Medical technology giant Stryker Corp. confirmed Wednesday that it is experiencing a severe global network disruption due to a cyberattack targeting its Microsoft environment, with reports linking the incident to an Iran-backed hacking group amid escalating U.S.-Iran tensions.
The company, headquartered in Portage near Kalamazoo and a major player in surgical equipment, orthopedics, neurotechnology and patient care products, issued a statement on its website acknowledging the attack.

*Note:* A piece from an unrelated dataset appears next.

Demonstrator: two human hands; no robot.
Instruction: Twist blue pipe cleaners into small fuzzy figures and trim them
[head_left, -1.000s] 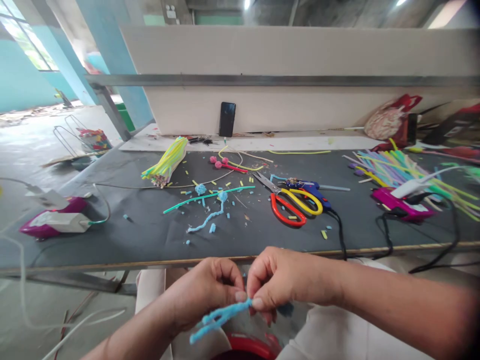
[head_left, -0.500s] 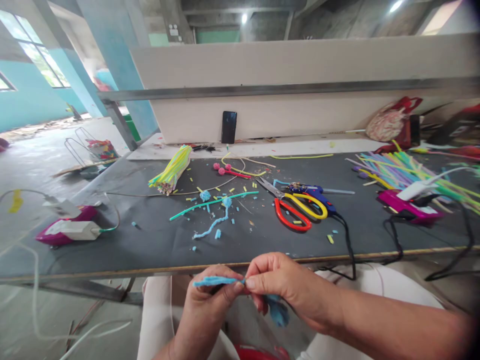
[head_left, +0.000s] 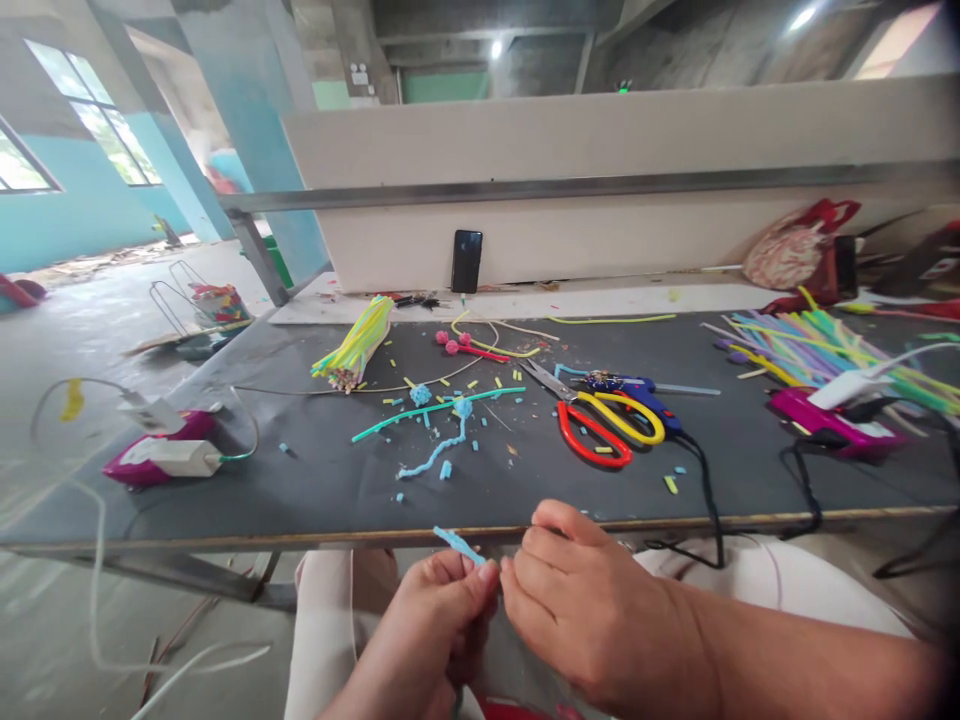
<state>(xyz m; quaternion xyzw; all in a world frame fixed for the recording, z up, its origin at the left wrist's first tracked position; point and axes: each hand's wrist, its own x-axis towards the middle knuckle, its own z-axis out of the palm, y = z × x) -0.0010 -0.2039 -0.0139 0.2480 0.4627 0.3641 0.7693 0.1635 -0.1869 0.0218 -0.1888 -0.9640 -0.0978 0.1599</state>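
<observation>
A light-blue pipe cleaner pokes up, doubled, from between the thumb and fingers of my left hand, which pinches it. Close against that thumb, my right hand is closed with its back toward me, its fingertips at the pipe cleaner; the part between the fingers is hidden. Both hands are in front of the table's near edge, above my lap. Beyond them on the table lie a green pipe cleaner, a blue fuzzy ball and a crinkled blue piece with a bobbled end.
Scissors with red and yellow handles lie beside a blue glue gun. A yellow-green pipe-cleaner bundle stands left, loose coloured ones right. Purple power strips sit toward both ends. A phone leans at the back.
My right hand has turned over, knuckles up, and the blue bulk below it has gone out of sight. The pipe cleaner ends in my left hand now tilt upward. The view has shifted slightly.
</observation>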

“Stryker is experiencing a global network disruption to our Microsoft environment as a result of a cyber attack,” the company said in an update posted March 11, 2026. “We have no indication of ransomware or malware and believe the incident is contained. Our teams are working rapidly to understand the impact of the attack on our systems. Stryker has business continuity measures in place to continue to support our customers and partners. We are committed to transparency and will keep stakeholders informed as we know more.”

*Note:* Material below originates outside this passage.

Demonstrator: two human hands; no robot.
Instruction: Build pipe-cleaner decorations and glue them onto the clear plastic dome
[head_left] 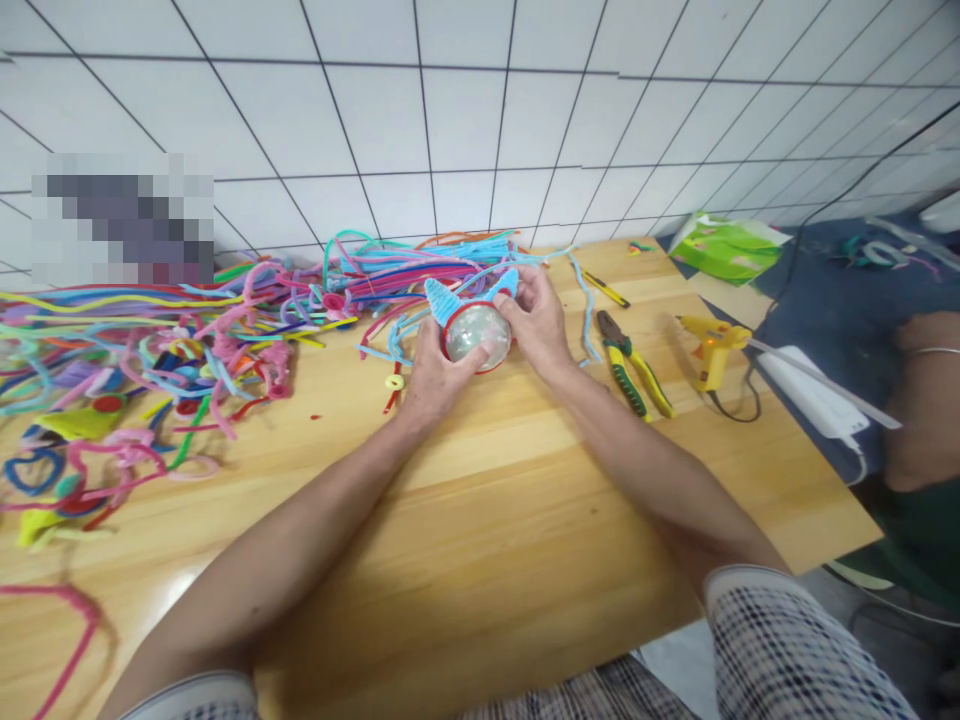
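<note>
A round, clear, shiny piece (pixel 478 335) with a red rim and two light blue pointed ears is held above the wooden table. My left hand (pixel 441 368) grips its left and lower edge, the thumb lying over the front. At the upper right, my right hand (pixel 534 315) holds it by the rim near the right ear (pixel 506 285), with the fingers partly behind that ear. The left ear (pixel 442 300) stands up free of both hands. Light blue pipe cleaner pieces and a small yellow ring (pixel 394 382) lie just left of my left hand.
Piles of coloured pipe cleaners (pixel 247 310) spread along the back and left. Pliers (pixel 634 365), a yellow cutter (pixel 606 289) and a yellow glue gun (pixel 712 350) lie right, near a white power block (pixel 814 392). Another person's arm (pixel 926 400) shows far right. A tiled wall stands behind.
</note>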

The disruption began early Wednesday, shortly after midnight Eastern time, affecting thousands of employees worldwide. Reports indicate that remote devices including laptops, cellphones and other Microsoft Windows-based systems connected to Stryker’s network were remotely wiped or rendered inoperable. Employees received urgent text messages alerting them to the outage, and some described login pages displaying the logo of Handala, a pro-Iranian hacktivist group.
Handala, also known as the Handala Hack Team, claimed responsibility for the attack on social media platforms including Telegram. In a lengthy manifesto, the group asserted it had delivered an “unprecedented blow” by erasing data from more than 200,000 servers, mobile devices and other systems across Stryker’s operations in 79 countries. The hackers framed the incident as retaliation for U.S. and Israeli military strikes on Iran, specifically citing a “brutal attack on the Minab school” and ongoing cyber operations against the “Axis of Resistance.”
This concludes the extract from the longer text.